[Task input]

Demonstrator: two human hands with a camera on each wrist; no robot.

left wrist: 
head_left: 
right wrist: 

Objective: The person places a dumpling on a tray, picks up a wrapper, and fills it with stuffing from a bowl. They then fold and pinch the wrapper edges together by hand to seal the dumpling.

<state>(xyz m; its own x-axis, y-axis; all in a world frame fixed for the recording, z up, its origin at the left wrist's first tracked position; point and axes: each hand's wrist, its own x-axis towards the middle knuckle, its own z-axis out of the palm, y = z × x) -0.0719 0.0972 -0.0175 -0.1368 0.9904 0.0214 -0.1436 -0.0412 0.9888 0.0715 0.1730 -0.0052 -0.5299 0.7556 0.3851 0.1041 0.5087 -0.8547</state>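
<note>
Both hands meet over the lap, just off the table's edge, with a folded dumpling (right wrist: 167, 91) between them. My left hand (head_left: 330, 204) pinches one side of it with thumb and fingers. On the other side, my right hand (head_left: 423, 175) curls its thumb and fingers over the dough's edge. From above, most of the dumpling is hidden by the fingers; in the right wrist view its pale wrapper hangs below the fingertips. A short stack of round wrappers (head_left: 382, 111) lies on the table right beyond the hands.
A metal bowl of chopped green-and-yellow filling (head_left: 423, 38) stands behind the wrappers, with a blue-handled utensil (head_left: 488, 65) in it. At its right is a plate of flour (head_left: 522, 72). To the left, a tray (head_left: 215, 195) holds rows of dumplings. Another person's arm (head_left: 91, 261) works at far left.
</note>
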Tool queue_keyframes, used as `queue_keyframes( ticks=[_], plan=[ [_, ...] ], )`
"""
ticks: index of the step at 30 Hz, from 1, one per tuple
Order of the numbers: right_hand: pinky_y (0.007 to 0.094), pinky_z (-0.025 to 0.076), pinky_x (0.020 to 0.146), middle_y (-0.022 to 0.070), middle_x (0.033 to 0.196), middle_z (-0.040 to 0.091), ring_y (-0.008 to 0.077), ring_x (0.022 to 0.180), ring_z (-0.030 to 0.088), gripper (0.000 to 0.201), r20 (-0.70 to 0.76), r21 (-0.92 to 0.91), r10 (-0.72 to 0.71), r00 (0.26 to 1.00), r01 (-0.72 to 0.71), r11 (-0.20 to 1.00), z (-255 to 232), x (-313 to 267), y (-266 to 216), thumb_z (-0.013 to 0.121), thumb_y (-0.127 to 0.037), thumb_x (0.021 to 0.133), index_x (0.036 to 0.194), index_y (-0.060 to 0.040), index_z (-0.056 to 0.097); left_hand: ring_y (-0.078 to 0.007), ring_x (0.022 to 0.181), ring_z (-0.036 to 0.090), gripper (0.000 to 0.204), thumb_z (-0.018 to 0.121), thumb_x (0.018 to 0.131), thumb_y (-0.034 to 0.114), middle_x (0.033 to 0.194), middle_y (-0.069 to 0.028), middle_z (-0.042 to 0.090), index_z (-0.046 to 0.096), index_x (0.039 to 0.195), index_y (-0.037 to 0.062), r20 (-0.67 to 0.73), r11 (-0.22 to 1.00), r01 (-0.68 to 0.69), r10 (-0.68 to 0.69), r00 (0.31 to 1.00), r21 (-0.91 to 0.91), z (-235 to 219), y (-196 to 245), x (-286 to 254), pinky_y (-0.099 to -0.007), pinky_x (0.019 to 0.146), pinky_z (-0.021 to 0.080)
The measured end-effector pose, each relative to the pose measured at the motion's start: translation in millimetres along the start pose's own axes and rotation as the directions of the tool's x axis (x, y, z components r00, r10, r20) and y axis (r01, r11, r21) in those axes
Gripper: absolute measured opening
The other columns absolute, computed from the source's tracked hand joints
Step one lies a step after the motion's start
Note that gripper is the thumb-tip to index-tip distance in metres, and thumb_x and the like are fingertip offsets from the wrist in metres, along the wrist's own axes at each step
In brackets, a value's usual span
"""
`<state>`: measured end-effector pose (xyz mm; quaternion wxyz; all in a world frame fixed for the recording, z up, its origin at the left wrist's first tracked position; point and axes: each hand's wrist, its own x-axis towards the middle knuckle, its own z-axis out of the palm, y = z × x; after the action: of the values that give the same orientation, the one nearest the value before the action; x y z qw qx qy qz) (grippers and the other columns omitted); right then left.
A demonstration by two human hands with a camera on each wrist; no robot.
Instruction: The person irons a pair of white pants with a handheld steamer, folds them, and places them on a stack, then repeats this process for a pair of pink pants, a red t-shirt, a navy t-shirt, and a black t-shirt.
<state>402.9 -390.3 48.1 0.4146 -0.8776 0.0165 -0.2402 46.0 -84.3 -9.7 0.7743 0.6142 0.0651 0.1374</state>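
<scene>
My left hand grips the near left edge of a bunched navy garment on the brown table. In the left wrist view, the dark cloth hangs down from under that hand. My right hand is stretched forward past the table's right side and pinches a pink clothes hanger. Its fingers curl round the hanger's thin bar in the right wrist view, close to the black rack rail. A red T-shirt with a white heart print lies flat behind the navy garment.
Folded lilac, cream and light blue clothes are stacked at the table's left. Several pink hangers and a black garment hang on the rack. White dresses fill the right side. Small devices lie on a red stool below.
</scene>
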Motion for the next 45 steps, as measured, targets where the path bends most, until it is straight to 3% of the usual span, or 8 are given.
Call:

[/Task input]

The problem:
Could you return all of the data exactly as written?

Finished task:
Demonstrator: two human hands with a camera on each wrist; no robot.

left wrist: 
head_left: 
right wrist: 

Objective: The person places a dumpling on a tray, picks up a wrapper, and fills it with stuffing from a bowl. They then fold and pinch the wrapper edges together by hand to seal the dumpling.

<state>(xyz m; its own x-axis, y-axis; all in a world frame fixed for the recording, z up, its origin at the left wrist's first tracked position; point and axes: each hand's wrist, its own x-axis towards the middle knuckle, its own z-axis out of the palm, y = z × x) -0.0719 0.0972 -0.0175 -0.1368 0.9904 0.0214 -0.1436 -0.0412 0.9888 0.0715 0.1730 -0.0052 -0.5299 0.7556 0.3851 0.1041 0.5087 -0.8547</state>
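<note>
Both hands meet over the lap, just off the table's edge, with a folded dumpling (right wrist: 167, 91) between them. My left hand (head_left: 330, 204) pinches one side of it with thumb and fingers. On the other side, my right hand (head_left: 423, 175) curls its thumb and fingers over the dough's edge. From above, most of the dumpling is hidden by the fingers; in the right wrist view its pale wrapper hangs below the fingertips. A short stack of round wrappers (head_left: 382, 111) lies on the table right beyond the hands.
A metal bowl of chopped green-and-yellow filling (head_left: 423, 38) stands behind the wrappers, with a blue-handled utensil (head_left: 488, 65) in it. At its right is a plate of flour (head_left: 522, 72). To the left, a tray (head_left: 215, 195) holds rows of dumplings. Another person's arm (head_left: 91, 261) works at far left.
</note>
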Tool queue_keyframes, used as `queue_keyframes( ticks=[_], plan=[ [_, ...] ], )`
"""
ticks: index of the step at 30 Hz, from 1, one per tuple
Order of the numbers: right_hand: pinky_y (0.007 to 0.094), pinky_z (-0.025 to 0.076), pinky_x (0.020 to 0.146), middle_y (-0.022 to 0.070), middle_x (0.033 to 0.196), middle_z (-0.040 to 0.091), ring_y (-0.008 to 0.077), ring_x (0.022 to 0.180), ring_z (-0.030 to 0.088), gripper (0.000 to 0.201), r20 (-0.70 to 0.76), r21 (-0.92 to 0.91), r10 (-0.72 to 0.71), r00 (0.26 to 1.00), r01 (-0.72 to 0.71), r11 (-0.20 to 1.00), z (-255 to 232), x (-313 to 267), y (-266 to 216), thumb_z (-0.013 to 0.121), thumb_y (-0.127 to 0.037), thumb_x (0.021 to 0.133), index_x (0.036 to 0.194), index_y (-0.060 to 0.040), index_z (-0.056 to 0.097); left_hand: ring_y (-0.078 to 0.007), ring_x (0.022 to 0.181), ring_z (-0.036 to 0.090), gripper (0.000 to 0.204), thumb_z (-0.018 to 0.121), thumb_x (0.018 to 0.131), thumb_y (-0.034 to 0.114), middle_x (0.033 to 0.194), middle_y (-0.069 to 0.028), middle_z (-0.042 to 0.090), index_z (-0.046 to 0.096), index_x (0.039 to 0.195), index_y (-0.037 to 0.062), r20 (-0.67 to 0.73), r11 (-0.22 to 1.00), r01 (-0.68 to 0.69), r10 (-0.68 to 0.69), r00 (0.31 to 1.00), r21 (-0.91 to 0.91), z (-235 to 219), y (-196 to 245), x (-286 to 254), pinky_y (-0.099 to -0.007), pinky_x (0.019 to 0.146), pinky_z (-0.021 to 0.080)
The measured end-effector pose, each relative to the pose measured at the motion's start: translation in millimetres along the start pose's own axes and rotation as the directions of the tool's x axis (x, y, z components r00, r10, r20) and y axis (r01, r11, r21) in those axes
Gripper: absolute measured opening
The other columns absolute, computed from the source's tracked hand joints
Step one lies a step after the motion's start
Note that gripper is the thumb-tip to index-tip distance in metres, and thumb_x and the like are fingertip offsets from the wrist in metres, along the wrist's own axes at each step
In brackets, a value's usual span
"""
`<state>`: measured end-effector pose (xyz mm; quaternion wxyz; all in a world frame fixed for the recording, z up, its origin at the left wrist's first tracked position; point and axes: each hand's wrist, its own x-axis towards the middle knuckle, its own z-axis out of the palm, y = z × x; after the action: of the values that give the same orientation, the one nearest the value before the action; x y z qw qx qy qz) (grippers and the other columns omitted); right then left.
A demonstration by two human hands with a camera on each wrist; no robot.
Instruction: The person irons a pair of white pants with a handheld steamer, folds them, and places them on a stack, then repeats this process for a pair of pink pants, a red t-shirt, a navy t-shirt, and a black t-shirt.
<state>402.9 -390.3 48.1 0.4146 -0.8776 0.0165 -0.2402 46.0 -84.3 -9.7 0.7743 0.6142 0.0651 0.1374</state>
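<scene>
My left hand grips the near left edge of a bunched navy garment on the brown table. In the left wrist view, the dark cloth hangs down from under that hand. My right hand is stretched forward past the table's right side and pinches a pink clothes hanger. Its fingers curl round the hanger's thin bar in the right wrist view, close to the black rack rail. A red T-shirt with a white heart print lies flat behind the navy garment.
Folded lilac, cream and light blue clothes are stacked at the table's left. Several pink hangers and a black garment hang on the rack. White dresses fill the right side. Small devices lie on a red stool below.
</scene>
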Motion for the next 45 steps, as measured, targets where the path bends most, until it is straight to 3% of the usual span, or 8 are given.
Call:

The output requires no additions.